Calming and Relaxation techniques

Stress and traumatic events can cause changes in our bodies so that we may have headaches, breathlessness, chronic or acute pain, heart palpitations, muscle tension or other strange sensations. It can makes us feel upset, sad, frightened, terrified, or lost and confused. When overwhelmed, we may not be able to think straight, concentrate or remember what we want to do. It might even make us lose time and not remember what we have done. Our thinking can become so closed down that we can’t think creatively to find new solutions to our problems, leading to more frustration. Our exercises are based on what people have told us they have found helpful and we hope that you will also find them useful.

It may be helpful to listen to the exercises first watch the actions. Then practice, which you may need to do several times to feel the benefit, so stick with it and give it some time.

We suggest that you begin with the Breathing exercises first if you are able to relax your whole body. It is also the basis of many of our other exercises so we encourage you to practice every day to calm your nervous system down.

If breathing is uncomfortable, then leave it and try some other exercises. The Progressive Muscle Relaxation (PMR) is a very popular method to relax by tensing and relaxing the different muscle groups in your body.

If the muscle tensing causes any pain, do it gently or you can try the Body Scan and Light Stream Technique, which involves listening to the voice and then concentrating your attention on different parts of your body, by noticing any sensations and using your imagination to bring peace to your body.

  • Butterfly Hug

    This technique is a self-soothing method to help alleviate anxiety, panic and distress. It involves rhythmic tapping or touching movements on your body to create a sense of comfort and security.

  • Going to sleep technique

  • Breathing Technique

    When stressed, our hearts beat faster and our breathing changes. It becomes shorter, sharper and shallower, thereby increasing our tension and stress. By belly breathing slowly and gently 5 to 10 times, our minds and bodies begin to calm down. Some people feel the effects immediately, while others need to practice before feeling calmer. Do not try too hard, just allow yourself to breathe deeply and gently into your belly.

  • Progressive Muscle Relaxation

    Progressive Muscle Relaxation (PMR) involves progressively tensing and releasing various muscle groups to alleviate muscle tension and to calm the body and mind.
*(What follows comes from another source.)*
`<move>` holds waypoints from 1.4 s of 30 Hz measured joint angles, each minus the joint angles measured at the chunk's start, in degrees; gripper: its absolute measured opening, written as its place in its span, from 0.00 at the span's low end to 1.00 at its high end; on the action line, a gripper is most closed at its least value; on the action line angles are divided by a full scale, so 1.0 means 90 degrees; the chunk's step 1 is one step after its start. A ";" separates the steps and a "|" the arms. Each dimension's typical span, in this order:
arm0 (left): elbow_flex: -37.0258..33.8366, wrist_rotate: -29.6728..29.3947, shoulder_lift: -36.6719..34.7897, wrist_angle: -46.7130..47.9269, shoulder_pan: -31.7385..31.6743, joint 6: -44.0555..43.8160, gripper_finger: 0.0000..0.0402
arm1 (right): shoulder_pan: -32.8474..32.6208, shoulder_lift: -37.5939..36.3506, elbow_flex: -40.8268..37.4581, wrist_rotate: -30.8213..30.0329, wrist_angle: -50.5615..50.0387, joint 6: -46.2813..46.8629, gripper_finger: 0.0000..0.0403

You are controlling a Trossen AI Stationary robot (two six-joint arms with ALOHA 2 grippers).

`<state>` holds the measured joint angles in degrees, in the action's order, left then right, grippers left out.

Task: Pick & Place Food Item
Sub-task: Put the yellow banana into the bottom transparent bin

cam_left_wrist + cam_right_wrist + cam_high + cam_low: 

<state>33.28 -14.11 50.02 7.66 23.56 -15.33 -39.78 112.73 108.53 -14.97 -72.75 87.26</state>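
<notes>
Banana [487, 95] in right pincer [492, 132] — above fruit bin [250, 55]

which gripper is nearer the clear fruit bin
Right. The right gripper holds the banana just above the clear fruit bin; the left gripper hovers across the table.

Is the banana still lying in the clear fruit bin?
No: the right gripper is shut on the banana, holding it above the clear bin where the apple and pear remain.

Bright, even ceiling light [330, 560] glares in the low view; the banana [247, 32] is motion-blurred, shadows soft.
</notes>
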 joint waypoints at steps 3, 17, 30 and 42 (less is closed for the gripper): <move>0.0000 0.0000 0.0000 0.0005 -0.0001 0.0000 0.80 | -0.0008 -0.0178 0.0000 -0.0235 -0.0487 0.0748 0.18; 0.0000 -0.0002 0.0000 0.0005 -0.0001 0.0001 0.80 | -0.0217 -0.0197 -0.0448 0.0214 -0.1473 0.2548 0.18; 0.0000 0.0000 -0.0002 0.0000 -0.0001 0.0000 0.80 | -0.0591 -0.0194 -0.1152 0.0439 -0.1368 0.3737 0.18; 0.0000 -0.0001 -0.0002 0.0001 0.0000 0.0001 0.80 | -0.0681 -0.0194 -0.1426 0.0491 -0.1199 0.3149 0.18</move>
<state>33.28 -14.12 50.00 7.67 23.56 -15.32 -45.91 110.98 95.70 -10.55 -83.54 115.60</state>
Begin gently to see how much muscle tension you can cope with so you don strain yourself...more

  • Grounding Techniques

    When having flashbacks or feeling confused, it helps to orientate your self back to the present by focusing on what is around you using your 5 senses. You can simply look around the room noticing and describing to yourself 3 to 5 things you see, hear and touch. You can also prepare your self by having several things to hand which may include things you can smell or taste as well. This exercise will guide you through it.

  • Body Scan and Light Stream

    Body Scan and Light Stream You may choose to relax by simply focusing upon the different parts of your body, which avoids any muscle tension altogether. However if you do have any pain or tension you can include the light stream which involves imagining a light coming from above into your head and body to gradually surround and absorb this pain and tension.